A Abin também nega esses pontos. Integrantes da agência ressaltam que no dia da citada reunião de Moretti, no final de março, os servidores não estavam sendo investigados ainda. E que o “fundo político” citado se referia à rixa de bastidor entre a cúpula das duas corporações, Abin e PF, não a investigações.
A primeira vez que a PF realizou operação nas dependências da Abin ocorreu em outubro, também autorizada por Moraes, para apurar uso irregular de seu sistema de geolocalização.
Já a tomada de depoimentos desta sexta-feira acontece quando o comando da agência corre risco de exoneração. Aliados do presidente Lula apostam na saída de Moretti e têm dúvidas sobre a permanência do diretor-geral.
A operação da PF na quinta-feira ocorre numa investigação sobre o suposto uso político da Abin contra adversários políticos do ex-presidente Bolsonaro.
O principal alvo da operação é Ramagem, pré-candidato à Prefeitura do Rio de Janeiro.
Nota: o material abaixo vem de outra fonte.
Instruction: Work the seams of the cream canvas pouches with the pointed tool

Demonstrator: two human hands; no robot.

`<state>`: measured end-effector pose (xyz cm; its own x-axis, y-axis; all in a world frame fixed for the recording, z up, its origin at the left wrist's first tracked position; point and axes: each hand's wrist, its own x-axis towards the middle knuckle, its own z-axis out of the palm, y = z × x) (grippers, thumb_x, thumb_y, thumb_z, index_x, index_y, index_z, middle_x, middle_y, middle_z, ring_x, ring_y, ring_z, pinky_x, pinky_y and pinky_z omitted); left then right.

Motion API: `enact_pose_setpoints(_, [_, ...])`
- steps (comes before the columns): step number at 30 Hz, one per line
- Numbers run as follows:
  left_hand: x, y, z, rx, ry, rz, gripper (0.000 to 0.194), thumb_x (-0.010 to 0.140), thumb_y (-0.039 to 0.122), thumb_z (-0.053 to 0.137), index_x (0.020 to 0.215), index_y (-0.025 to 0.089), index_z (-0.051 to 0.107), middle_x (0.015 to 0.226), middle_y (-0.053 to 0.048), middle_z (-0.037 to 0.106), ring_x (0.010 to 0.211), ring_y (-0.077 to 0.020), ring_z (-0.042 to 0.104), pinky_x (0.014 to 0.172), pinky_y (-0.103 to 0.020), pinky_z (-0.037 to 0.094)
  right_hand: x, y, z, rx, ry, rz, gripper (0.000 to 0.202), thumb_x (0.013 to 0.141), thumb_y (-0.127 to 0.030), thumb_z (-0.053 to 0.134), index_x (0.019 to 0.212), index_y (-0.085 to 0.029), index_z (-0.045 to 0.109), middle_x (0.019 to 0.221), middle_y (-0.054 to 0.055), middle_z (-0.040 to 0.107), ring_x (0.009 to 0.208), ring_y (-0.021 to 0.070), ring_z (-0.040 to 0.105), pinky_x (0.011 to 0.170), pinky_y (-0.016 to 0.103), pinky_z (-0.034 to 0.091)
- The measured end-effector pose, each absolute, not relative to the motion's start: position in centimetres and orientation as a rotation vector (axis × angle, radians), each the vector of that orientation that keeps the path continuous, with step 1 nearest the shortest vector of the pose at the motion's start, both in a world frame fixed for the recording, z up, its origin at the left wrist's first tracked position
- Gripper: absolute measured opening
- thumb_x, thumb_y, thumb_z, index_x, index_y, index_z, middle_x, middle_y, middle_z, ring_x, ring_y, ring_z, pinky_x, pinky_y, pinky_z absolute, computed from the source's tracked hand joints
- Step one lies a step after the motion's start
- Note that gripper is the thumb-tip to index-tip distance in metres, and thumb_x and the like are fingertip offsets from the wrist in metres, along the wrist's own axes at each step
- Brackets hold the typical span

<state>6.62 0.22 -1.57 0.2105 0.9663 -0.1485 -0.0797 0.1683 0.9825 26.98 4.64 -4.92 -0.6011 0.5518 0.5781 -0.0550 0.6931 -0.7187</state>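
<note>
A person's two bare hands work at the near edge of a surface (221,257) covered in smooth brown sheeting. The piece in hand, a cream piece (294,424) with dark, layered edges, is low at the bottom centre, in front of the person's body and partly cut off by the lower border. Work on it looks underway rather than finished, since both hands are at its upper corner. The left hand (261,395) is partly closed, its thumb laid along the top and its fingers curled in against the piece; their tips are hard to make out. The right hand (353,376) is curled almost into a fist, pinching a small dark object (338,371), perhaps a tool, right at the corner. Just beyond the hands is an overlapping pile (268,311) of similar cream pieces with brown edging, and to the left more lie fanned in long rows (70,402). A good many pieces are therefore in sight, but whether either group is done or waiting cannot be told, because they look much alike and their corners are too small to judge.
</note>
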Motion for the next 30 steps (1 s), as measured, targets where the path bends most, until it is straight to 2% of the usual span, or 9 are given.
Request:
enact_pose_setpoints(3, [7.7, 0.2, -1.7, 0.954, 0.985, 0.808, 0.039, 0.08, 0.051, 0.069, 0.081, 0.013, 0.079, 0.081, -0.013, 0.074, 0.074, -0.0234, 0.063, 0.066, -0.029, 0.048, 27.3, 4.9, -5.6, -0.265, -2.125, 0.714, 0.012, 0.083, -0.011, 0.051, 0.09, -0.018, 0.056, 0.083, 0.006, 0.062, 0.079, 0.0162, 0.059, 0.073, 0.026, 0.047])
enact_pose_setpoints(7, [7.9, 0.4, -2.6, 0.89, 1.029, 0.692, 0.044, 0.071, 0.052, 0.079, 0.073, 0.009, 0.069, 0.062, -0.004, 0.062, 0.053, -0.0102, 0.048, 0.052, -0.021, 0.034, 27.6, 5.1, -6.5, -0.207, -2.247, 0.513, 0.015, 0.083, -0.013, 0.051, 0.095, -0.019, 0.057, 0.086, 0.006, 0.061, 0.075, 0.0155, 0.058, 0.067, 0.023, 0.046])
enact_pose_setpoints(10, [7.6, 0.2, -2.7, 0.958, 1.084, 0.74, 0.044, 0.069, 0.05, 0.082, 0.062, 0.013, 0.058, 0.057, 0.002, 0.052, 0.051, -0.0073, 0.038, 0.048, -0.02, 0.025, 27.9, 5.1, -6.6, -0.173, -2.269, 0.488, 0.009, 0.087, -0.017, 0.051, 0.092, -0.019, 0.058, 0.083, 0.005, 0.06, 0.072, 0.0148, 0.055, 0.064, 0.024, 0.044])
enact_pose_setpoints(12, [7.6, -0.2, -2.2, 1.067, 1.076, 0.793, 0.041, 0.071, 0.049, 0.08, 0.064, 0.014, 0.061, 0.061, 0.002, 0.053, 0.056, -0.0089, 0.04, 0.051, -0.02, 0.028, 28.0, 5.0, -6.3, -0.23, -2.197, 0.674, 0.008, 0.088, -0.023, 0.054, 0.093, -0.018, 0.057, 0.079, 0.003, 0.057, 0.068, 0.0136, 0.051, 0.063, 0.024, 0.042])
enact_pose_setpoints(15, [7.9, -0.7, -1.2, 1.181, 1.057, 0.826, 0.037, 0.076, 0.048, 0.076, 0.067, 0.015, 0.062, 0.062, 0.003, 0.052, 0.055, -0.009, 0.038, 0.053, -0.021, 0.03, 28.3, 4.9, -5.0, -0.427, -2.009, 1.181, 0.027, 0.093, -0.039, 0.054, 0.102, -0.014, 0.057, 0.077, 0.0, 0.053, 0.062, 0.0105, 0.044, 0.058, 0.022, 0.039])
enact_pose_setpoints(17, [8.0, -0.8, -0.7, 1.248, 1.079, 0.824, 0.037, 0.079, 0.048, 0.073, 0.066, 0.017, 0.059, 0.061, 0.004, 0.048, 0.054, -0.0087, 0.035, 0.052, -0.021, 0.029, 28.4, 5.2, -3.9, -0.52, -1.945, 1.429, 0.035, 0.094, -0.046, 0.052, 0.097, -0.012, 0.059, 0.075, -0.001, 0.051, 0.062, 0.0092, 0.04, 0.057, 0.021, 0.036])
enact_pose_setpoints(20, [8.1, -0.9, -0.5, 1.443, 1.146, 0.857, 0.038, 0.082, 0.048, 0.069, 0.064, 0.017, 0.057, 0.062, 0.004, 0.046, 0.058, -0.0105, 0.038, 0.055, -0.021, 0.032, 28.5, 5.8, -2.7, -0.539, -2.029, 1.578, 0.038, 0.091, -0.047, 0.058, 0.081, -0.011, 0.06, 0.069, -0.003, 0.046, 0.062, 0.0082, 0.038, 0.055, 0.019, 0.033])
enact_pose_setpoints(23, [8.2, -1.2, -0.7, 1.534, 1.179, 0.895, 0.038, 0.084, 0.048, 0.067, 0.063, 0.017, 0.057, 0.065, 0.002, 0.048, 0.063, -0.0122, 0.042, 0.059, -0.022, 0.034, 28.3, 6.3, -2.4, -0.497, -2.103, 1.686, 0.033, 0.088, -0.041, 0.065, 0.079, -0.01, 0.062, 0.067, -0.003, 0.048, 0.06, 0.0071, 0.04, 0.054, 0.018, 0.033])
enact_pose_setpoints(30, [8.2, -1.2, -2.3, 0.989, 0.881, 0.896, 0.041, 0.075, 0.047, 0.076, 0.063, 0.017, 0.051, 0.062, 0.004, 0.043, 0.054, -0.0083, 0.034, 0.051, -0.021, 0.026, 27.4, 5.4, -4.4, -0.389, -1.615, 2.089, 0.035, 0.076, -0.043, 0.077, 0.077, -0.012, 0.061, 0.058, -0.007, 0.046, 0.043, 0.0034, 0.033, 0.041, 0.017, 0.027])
A PF chegou a pedir a suspensão do mandato do parlamentar, mas a medida não teve a concordância da PGR e foi negada por Moraes.
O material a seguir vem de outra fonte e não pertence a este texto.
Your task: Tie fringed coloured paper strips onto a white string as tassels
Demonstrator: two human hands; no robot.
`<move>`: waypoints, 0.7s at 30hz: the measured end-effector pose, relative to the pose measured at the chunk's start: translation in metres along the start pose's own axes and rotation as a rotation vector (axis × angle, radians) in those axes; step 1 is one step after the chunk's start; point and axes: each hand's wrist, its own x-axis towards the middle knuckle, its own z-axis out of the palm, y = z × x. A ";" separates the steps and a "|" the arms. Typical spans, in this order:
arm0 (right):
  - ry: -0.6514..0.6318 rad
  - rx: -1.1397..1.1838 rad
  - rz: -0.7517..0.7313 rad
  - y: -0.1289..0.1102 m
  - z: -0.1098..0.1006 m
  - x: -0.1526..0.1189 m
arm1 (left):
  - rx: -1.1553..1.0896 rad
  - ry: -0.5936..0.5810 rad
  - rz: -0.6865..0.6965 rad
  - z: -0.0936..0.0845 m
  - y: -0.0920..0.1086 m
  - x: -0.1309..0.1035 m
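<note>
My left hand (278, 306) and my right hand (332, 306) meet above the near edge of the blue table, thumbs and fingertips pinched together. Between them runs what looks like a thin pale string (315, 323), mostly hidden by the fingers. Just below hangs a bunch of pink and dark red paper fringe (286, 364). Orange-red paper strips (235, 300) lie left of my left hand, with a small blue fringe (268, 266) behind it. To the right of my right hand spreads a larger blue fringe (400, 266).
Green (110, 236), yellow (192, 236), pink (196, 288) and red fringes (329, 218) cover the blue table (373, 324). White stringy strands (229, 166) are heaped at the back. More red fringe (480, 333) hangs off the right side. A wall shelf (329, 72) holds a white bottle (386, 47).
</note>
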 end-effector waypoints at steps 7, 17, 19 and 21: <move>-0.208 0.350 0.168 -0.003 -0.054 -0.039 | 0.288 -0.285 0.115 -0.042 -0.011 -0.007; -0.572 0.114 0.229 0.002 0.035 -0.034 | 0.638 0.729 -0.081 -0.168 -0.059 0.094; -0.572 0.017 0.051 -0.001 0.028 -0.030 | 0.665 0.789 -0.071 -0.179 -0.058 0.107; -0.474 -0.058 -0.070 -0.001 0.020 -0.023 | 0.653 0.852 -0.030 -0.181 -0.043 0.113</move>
As suspeitas que vieram à tona na operação causaram reação política em Brasília, com a presidente do PT, Gleisi Hoffmann, falando em “um dos maiores escândalos da história” e a “ponta de um novelo que envolveu dezenas de milhares de pessoas”.
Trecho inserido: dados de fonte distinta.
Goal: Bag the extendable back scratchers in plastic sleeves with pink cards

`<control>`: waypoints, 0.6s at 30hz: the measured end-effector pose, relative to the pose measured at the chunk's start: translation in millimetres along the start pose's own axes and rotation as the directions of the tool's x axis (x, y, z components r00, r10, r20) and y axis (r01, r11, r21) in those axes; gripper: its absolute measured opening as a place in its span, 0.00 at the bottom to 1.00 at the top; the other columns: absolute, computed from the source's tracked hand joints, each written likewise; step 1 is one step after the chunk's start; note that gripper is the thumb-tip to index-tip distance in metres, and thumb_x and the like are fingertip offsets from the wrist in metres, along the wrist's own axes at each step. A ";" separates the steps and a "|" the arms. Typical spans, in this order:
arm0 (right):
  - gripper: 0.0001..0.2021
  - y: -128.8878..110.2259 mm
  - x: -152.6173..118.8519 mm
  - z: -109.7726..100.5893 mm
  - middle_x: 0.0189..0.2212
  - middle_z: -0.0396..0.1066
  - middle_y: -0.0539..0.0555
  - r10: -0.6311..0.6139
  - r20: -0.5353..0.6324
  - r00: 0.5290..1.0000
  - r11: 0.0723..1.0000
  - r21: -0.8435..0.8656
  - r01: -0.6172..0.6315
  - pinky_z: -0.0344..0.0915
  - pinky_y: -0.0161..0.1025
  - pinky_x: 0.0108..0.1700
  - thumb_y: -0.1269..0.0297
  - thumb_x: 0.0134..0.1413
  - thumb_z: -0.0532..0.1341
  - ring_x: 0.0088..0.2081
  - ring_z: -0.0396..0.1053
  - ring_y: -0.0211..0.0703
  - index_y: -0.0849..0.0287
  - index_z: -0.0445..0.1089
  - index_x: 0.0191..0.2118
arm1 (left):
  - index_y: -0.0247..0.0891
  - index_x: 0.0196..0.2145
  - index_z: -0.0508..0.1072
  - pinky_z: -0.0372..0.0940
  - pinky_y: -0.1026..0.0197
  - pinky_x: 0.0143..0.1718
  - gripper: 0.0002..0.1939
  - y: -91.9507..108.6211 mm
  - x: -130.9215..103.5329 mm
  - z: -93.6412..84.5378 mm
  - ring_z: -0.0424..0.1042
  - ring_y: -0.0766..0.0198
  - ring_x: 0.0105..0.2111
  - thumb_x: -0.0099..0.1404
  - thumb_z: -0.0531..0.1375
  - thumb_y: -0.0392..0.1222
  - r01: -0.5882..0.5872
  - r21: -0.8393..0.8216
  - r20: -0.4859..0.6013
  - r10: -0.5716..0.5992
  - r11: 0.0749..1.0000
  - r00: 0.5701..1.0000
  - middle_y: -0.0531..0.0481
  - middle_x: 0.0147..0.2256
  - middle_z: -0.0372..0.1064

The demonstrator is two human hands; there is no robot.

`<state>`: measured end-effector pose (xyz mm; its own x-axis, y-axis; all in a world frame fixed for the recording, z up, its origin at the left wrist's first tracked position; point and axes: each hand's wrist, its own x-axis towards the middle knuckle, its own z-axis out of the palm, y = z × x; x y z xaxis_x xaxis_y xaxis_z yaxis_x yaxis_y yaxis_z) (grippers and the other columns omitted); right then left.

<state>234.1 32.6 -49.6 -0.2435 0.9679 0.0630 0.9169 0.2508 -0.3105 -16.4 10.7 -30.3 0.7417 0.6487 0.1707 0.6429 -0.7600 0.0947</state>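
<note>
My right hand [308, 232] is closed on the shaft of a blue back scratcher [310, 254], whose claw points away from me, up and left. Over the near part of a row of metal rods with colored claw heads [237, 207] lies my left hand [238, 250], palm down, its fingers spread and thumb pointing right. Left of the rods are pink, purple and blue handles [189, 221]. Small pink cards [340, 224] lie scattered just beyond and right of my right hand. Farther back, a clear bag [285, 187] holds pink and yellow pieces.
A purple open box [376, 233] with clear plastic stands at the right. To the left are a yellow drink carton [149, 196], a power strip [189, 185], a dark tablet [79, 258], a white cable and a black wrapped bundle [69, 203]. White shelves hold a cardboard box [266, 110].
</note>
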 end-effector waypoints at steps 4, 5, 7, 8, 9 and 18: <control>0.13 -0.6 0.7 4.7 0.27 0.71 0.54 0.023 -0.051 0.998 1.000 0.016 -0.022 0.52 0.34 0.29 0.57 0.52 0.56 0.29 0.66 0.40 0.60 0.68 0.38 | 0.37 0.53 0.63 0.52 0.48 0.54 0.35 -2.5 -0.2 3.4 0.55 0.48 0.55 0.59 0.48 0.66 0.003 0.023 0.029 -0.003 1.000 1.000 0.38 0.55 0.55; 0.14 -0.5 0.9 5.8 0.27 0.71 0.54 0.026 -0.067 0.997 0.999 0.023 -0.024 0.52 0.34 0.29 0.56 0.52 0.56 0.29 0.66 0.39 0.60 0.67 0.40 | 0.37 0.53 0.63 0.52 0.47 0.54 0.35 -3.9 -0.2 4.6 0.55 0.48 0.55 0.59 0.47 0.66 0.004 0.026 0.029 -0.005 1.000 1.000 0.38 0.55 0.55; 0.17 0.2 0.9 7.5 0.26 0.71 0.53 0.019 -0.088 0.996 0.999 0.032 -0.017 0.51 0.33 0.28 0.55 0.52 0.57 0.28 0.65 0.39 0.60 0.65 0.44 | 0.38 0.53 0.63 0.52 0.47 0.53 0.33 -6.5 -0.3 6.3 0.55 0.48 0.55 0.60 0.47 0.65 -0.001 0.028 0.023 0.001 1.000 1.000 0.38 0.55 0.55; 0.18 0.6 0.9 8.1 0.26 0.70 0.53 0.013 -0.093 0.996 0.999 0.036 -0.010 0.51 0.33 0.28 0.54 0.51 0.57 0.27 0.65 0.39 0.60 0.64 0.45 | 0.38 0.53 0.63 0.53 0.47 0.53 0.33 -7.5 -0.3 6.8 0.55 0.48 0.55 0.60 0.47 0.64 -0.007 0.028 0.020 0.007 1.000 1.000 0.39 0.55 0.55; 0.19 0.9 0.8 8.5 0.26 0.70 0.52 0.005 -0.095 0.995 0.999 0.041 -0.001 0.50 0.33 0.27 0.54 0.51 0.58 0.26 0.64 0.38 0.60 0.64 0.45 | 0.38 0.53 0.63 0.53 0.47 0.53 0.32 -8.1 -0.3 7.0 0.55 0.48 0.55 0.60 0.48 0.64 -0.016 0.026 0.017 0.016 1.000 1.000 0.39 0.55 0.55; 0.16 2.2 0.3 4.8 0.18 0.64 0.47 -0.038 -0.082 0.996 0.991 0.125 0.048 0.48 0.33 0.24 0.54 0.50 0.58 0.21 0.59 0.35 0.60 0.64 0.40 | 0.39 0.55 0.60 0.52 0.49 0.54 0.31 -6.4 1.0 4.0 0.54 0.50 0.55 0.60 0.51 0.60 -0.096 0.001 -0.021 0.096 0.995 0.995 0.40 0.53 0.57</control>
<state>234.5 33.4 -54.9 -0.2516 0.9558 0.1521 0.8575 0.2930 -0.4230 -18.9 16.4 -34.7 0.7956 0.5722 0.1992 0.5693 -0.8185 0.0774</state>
Por outro lado, o caso deve causar ainda mais tensão na relação de parte do Congresso com o Supremo, já que foi a segunda operação em pouco mais de uma semana com buscas dentro da sede do Legislativo.
Bolsonaristas tentam articular medidas para rever os poderes do STF na volta do recesso, em fevereiro, e dizem que há perseguição política.
O deputado federal Eduardo Bolsonaro (PL-SP) escreveu em rede social: “Mais um capítulo da ditadura do Judiciário. Cabe ao Senado brecar esta perseguição e preservar as liberdades”.
A PF mira o uso pela Abin do software espião FirstMile, de fabricação israelense, e apura se a agência produziu relatórios sobre ministros do STF e opositores de Bolsonaro. Em outra frente, a investigação encontrou indícios de que a Abin atuou para fornecer informações sobre investigações em andamento para Jair Renan e Flávio Bolsonaro, filhos do ex-presidente.
O deputado Ramagem negou qualquer utilização ou relação com softwares de espionagem da Abin. “Nenhum plano de operação, em três anos de Abin, assinado por mim, colocava a utilização do FirstMile [como um pedido]”, disse o deputado, em entrevista à GloboNews nesta quinta-feira.
A operação, batizada de Vigilância Aproximada, investiga uma “organização criminosa que se instalou na Abin com o intuito de monitorar ilegalmente autoridades públicas e outras pessoas, utilizando-se de ferramentas de geolocalização de dispositivos móveis sem a devida autorização judicial”.
O programa espião investigado pela PF tem capacidade de obter informações de georreferenciamento de celulares. Segundo pessoas com conhecimento da ferramenta, não permite acesso a conteúdos de ligação ou de trocas de mensagem.
De acordo com a PF, a “Abin Paralela” criada na gestão Ramagem tentou atrelar Moraes e o também ministro do STF Gilmar Mendes à facção criminosa PCC. Para a corporação, as informações sobre a tentativa de ligar os ministros ao PCC foram encontradas em documentos apreendidos na Abin.